Directions for this task: In the data below, find the line that contains "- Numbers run" and the line that contains "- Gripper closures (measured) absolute". Copy both, plus every line between them, exactly.

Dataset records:
_ _ _ _

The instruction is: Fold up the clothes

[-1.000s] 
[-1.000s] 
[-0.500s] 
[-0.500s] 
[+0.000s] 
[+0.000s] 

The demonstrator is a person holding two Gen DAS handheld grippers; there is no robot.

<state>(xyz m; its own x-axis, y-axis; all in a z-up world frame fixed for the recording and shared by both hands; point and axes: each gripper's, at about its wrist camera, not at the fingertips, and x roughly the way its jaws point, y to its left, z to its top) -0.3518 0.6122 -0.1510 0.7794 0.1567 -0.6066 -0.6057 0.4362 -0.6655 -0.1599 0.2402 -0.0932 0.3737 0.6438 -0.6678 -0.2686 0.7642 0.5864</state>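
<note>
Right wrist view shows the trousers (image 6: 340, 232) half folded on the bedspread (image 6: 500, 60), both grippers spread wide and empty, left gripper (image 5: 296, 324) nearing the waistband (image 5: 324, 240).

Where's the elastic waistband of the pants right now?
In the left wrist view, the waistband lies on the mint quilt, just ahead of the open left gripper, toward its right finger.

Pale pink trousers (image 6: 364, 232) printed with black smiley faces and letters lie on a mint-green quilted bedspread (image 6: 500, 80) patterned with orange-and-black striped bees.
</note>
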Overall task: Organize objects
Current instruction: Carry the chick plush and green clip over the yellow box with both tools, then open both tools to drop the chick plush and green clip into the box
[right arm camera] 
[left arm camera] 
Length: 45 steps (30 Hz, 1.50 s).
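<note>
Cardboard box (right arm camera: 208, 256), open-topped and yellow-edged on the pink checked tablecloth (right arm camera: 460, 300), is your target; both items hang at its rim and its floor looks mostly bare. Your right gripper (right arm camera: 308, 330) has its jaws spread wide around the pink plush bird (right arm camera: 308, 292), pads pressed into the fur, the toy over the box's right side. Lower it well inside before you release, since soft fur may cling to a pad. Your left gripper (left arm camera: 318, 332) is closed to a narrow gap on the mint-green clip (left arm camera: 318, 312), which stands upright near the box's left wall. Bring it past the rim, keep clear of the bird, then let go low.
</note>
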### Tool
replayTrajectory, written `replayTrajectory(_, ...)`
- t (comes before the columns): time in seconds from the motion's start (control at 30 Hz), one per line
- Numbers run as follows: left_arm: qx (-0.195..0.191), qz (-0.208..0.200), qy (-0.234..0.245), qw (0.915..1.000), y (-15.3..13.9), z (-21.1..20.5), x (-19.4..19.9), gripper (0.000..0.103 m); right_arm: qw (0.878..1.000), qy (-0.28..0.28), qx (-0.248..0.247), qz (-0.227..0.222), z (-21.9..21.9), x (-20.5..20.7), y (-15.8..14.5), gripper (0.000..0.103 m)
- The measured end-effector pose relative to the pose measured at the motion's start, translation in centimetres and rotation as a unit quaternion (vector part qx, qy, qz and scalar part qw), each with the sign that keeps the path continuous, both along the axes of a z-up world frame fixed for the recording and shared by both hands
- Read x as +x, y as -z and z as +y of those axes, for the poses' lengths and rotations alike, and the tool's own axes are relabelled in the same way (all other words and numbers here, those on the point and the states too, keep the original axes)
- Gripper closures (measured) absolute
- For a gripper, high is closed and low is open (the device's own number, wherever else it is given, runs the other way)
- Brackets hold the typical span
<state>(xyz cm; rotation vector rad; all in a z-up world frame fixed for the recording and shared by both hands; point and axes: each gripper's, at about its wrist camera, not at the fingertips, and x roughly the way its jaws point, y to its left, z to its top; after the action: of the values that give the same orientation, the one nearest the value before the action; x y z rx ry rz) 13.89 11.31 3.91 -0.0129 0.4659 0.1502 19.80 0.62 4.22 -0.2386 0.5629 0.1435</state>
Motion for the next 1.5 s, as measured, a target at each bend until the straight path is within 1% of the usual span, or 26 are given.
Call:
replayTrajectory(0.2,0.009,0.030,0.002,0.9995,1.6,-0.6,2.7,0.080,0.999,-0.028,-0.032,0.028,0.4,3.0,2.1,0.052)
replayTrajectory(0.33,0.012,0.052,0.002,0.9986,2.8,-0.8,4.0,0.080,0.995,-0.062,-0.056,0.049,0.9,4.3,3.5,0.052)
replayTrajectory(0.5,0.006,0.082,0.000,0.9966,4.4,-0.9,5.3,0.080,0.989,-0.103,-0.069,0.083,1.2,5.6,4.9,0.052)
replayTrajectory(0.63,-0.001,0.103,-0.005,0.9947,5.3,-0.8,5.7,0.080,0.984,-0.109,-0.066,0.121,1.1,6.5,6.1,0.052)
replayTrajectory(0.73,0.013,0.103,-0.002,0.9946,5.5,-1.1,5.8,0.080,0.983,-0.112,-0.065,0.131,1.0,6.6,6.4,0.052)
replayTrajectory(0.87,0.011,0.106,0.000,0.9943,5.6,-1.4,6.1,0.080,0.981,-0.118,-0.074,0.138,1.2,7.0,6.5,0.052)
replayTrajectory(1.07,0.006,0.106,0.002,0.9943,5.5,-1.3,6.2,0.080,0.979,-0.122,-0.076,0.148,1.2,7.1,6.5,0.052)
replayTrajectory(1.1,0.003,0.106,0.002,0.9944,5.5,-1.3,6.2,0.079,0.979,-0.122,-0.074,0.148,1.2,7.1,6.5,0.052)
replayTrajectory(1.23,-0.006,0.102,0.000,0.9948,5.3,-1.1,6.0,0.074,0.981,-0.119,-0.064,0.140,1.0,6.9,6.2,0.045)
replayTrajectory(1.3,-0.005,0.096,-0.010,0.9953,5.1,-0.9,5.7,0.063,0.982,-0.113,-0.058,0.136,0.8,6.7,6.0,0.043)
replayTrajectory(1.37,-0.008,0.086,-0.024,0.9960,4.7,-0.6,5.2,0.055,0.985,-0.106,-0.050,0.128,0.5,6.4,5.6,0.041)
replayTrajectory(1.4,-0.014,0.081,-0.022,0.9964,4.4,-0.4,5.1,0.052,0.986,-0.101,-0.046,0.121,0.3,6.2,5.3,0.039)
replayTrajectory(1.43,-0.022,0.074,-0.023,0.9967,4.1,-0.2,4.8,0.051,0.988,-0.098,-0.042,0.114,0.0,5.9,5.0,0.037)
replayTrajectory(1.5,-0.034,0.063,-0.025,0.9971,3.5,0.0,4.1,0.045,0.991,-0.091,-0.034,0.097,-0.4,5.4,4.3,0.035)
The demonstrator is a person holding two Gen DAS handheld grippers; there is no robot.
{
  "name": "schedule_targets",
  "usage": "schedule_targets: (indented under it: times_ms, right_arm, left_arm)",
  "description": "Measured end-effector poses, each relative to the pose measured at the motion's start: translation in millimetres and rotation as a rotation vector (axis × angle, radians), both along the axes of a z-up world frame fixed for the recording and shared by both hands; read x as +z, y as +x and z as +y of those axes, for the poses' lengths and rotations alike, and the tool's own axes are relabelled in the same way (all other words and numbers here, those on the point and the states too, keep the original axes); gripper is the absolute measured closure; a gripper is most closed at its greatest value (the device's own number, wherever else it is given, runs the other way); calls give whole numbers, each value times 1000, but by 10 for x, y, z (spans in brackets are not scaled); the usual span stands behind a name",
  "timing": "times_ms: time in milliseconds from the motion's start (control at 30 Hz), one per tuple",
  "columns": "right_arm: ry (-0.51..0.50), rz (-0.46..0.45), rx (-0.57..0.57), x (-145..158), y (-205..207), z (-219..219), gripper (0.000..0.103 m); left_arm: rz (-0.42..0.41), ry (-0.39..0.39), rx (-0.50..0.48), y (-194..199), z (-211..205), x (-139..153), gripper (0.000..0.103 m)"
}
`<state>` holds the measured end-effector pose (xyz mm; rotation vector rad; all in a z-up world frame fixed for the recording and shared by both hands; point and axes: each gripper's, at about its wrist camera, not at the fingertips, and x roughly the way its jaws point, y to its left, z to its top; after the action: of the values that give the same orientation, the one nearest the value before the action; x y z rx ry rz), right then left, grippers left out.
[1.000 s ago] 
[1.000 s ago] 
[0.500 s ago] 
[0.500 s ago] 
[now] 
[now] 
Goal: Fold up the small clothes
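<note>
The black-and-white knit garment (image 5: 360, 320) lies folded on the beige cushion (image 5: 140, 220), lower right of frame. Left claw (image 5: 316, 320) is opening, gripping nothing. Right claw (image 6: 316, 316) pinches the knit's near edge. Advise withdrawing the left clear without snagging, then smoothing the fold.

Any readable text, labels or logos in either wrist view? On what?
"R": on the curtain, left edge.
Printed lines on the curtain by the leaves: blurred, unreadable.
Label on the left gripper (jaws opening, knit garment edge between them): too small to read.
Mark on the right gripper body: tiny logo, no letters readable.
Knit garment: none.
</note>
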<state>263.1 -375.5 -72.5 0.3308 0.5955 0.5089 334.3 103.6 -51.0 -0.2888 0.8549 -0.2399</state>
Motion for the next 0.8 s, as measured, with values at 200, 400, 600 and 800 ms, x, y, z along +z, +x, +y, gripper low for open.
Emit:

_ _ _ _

Task answer:
- Numbers run as follows: left_arm: qx (-0.195..0.191), qz (-0.208..0.200), qy (-0.234..0.245), qw (0.915..1.000), y (-15.3..13.9), z (-21.1..20.5), x (-19.4..19.9), gripper (0.000..0.103 m); right_arm: qw (0.878..1.000), qy (-0.28..0.28), qx (-0.248..0.247), qz (-0.227..0.222), z (-21.9..21.9), x (-20.5..20.7), y (-15.8..14.5), gripper (0.000..0.103 m)
- The measured end-effector pose relative to the pose measured at the motion's start, translation in centimetres and rotation as a unit quaternion (vector part qx, qy, qz and scalar part qw), each with the sign that keeps the path continuous, both along the axes of a z-up world frame fixed for the recording and shared by both hands
- Read x as +x, y as -z and z as +y of those axes, for the poses' lengths and rotations alike, and the tool's own axes are relabelled in the same way (all other words and numbers here, those on the point and the states too, keep the original axes)
- Gripper closures (measured) absolute

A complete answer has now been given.